04. Pertemuan yang Mendebarkan

5.5K 507 19
                                    

Dunia boleh terus berjalan dan berubah. Namun, itu tidak akan melemaskan sifat keras kepala Haribawa Janied. CEO sekaligus pendiri perusahaan PT. Janied Utama Tbk itu menahan geram kepada cucu kesayangannya yang belum menunjukkan tanda-tanda mendekati gadis yang ditunjuknya. Kali ini berbeda, sangat berbeda. Ada ikatan dari masa lalu di antara mereka. Perjodohan kali ini bukan lagi tentang bisnis.

"Panggil Arya ke sini!" perintah Haribawa pada Hasan, sekretaris setianya yang telah berusia lima puluh tahun.

Dengan takzim, Hasan mengangguk, lantas memanggil Arya langsung ke ruang CMO. Jika hanya melalui telepon, pasti tidak akan mempan. Dengan berbagai alasan, cucu bosnya itu pasti akan menghindar.

"Masih belum kamu hubungi?" todong Haribawa begitu Arya memasuki ruang CEO dengan enggan. Ia sudah bisa menebak setiap kata yang akan diucapkan oleh kakeknya.

"Nomornya sudah kamu simpan, kan? Kamu hubungi sekarang," perintah Haribawa.

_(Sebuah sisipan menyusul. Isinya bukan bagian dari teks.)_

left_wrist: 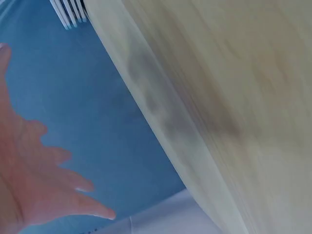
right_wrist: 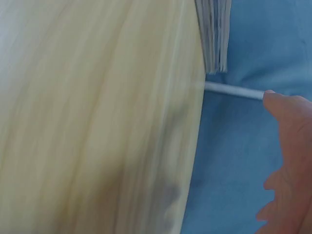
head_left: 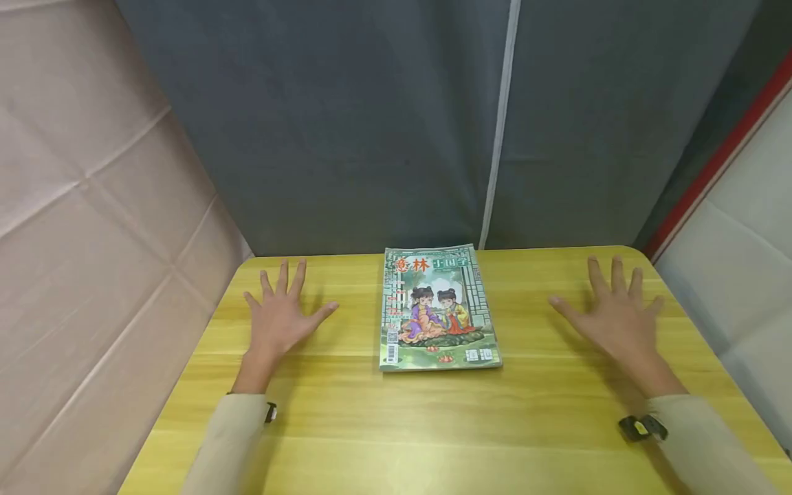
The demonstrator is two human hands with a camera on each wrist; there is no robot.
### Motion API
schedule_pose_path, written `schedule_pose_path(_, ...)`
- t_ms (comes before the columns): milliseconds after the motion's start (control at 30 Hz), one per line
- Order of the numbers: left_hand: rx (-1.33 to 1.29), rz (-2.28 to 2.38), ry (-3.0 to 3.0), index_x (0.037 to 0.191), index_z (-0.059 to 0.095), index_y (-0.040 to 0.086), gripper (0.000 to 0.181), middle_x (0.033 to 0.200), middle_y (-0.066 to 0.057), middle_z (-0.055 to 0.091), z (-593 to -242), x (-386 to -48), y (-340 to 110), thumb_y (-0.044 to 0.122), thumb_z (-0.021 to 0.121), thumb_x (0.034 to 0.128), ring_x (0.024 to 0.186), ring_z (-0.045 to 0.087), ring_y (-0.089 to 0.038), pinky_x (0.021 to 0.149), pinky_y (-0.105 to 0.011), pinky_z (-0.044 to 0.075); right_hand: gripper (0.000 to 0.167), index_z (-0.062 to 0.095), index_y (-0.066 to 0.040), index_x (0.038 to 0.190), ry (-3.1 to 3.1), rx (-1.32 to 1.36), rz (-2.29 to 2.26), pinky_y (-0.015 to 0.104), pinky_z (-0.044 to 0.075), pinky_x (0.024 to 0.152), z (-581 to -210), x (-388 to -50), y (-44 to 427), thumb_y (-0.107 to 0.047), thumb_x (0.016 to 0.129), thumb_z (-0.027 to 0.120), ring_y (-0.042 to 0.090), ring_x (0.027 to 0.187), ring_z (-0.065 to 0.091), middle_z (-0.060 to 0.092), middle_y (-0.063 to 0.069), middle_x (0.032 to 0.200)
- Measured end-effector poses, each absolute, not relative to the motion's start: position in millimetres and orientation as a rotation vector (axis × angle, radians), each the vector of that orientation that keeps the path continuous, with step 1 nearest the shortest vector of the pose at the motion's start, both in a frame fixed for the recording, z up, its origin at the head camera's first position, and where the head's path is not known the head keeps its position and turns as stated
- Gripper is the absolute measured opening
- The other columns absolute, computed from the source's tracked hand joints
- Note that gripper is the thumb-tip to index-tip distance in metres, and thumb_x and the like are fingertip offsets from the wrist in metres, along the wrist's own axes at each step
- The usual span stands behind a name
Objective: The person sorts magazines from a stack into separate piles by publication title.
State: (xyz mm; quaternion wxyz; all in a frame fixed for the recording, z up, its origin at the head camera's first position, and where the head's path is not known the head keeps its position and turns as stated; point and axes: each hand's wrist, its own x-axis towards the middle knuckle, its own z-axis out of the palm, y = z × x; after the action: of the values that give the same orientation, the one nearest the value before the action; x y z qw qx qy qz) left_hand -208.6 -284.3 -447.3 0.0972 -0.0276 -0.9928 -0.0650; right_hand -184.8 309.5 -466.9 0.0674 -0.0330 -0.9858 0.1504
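Observation:
A stack of magazines point(head_left: 438, 309) lies at the far middle of the table, its green top cover showing two drawn figures in robes. The layered edges of the stack point(right_wrist: 213, 36) show in the right wrist view, and a corner of the stack point(left_wrist: 68, 12) in the left wrist view. To its left, my left hand point(head_left: 278, 323) is held over the table with fingers spread, holding nothing. On the other side my right hand point(head_left: 621, 320) is likewise spread and bare, apart from the magazines. Both hands cast shadows on the wood.
The yellow wood-grain table point(head_left: 433, 426) has rounded far corners. A dark grey curtain point(head_left: 346, 137) with a pale vertical strip point(head_left: 500, 124) hangs right behind it. Pale cloth point(head_left: 93, 240) stands at the left, and a white panel point(head_left: 742, 240) with a red edge at the right.

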Motion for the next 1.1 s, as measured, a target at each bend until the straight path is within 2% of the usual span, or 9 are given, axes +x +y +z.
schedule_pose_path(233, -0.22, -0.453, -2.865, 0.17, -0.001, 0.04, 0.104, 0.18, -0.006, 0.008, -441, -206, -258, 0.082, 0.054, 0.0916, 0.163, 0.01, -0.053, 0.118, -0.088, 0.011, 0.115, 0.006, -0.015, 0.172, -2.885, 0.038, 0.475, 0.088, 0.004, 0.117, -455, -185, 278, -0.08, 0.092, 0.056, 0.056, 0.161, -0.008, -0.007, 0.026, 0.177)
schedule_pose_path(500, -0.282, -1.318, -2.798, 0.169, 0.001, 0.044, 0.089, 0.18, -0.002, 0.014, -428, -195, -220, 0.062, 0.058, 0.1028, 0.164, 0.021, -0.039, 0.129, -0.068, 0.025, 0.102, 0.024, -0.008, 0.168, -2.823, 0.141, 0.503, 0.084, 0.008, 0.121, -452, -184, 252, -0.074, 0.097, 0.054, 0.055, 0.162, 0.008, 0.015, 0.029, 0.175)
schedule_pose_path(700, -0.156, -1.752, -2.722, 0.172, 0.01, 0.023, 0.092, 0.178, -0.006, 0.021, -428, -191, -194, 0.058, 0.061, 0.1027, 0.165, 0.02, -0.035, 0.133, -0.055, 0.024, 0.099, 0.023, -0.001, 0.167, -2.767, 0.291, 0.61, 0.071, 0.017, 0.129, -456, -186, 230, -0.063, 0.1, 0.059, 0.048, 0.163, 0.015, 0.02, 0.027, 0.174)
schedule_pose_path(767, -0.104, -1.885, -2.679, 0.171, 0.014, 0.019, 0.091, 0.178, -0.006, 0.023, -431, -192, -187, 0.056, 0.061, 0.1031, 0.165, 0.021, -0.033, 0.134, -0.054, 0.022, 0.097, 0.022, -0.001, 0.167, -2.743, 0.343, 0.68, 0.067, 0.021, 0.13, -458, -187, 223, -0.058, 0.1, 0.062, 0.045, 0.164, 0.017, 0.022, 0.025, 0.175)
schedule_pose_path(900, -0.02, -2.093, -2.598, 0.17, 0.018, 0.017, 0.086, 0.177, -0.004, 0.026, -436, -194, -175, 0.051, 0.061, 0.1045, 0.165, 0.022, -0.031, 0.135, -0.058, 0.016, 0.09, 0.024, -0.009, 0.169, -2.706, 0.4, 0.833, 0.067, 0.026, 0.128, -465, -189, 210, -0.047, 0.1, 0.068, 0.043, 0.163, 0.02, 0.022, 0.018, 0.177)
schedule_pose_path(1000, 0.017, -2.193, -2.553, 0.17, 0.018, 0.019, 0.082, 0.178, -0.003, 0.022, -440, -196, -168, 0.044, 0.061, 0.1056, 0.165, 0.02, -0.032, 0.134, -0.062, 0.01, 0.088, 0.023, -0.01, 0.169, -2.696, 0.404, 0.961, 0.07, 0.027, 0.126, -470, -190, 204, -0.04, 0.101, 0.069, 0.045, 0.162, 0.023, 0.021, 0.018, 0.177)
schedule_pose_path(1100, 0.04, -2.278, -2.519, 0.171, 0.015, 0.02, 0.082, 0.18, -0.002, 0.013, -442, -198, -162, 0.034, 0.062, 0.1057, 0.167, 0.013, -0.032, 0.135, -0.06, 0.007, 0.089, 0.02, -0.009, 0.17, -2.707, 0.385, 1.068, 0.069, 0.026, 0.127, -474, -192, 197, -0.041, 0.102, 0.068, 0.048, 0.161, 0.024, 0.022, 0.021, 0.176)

"Nanti saja, Kek. Kenapa harus cepat-cepat?" protes Arya.

Haribawa menatap kesal pada cucunya. "Telepon sekarang! Atau kamu tidak pernah Kakek akui sebagai cucu," tegas Haribawa.

Arya mendesah. Memang susah kalau melawan orang tua. Mereka pasti menggunakan ketuaannya sebagai ancaman. Sebagai satu-satunya orang kesayangan yang tersisa, tidak mungkin Arya membantah terlalu keras kepada kakeknya. Dengan setengah hati akhirnya Arya menghubungi nomor yang sudah diberikan kakeknya sejak tiga hari yang lalu.

"Asalamualaikum," sapa gadis di seberang telepon.

"Waalaikum salam, saya Aryasatya. Anda Xavera ...." Arya belum selesai berbicara ketika gadis itu memotong, "Panggil Sasa saja."

"Oh, oke." Jadi panggilannya Sasa, batin Arya.

Diam sesaat.

"Seperti yang Anda tahu, kita ...." Arya ragu mengatakannya. Rasanya kikuk. Sudah lama sekali dirinya tidak mengajak kencan seorang gadis. Hei, kencan? Ini hanya perjodohan bodoh seperti perjodohan-perjodohan sebelumnya.

"Saya tahu. Saya siap bertemu Anda. Seperti keinginan para orang tua," kata Sasa lugas, tanpa basa-basi.

"Jam makan siang besok?" tanya Arya.

"Baik," Sasa mengiyakan.

"Anda saja yang menentukan tempatnya," balas Arya.

"Cozy Cafe?" usul Sasa setengah bertanya.

"Yang mana tempatnya?" tanya Arya.

"Jalan Kramat Raya, dekat Rumah Sakit. Tempatnya agak menjorok ke dalam, kecil tapi enak buat nongkrong," terang Sasa.

Arya tampak berpikir sebentar, mengira-ngira keberadaan tempat itu. "Oke, sepertinya saya tahu tempat itu," ucapnya menyetujui usul Sasa.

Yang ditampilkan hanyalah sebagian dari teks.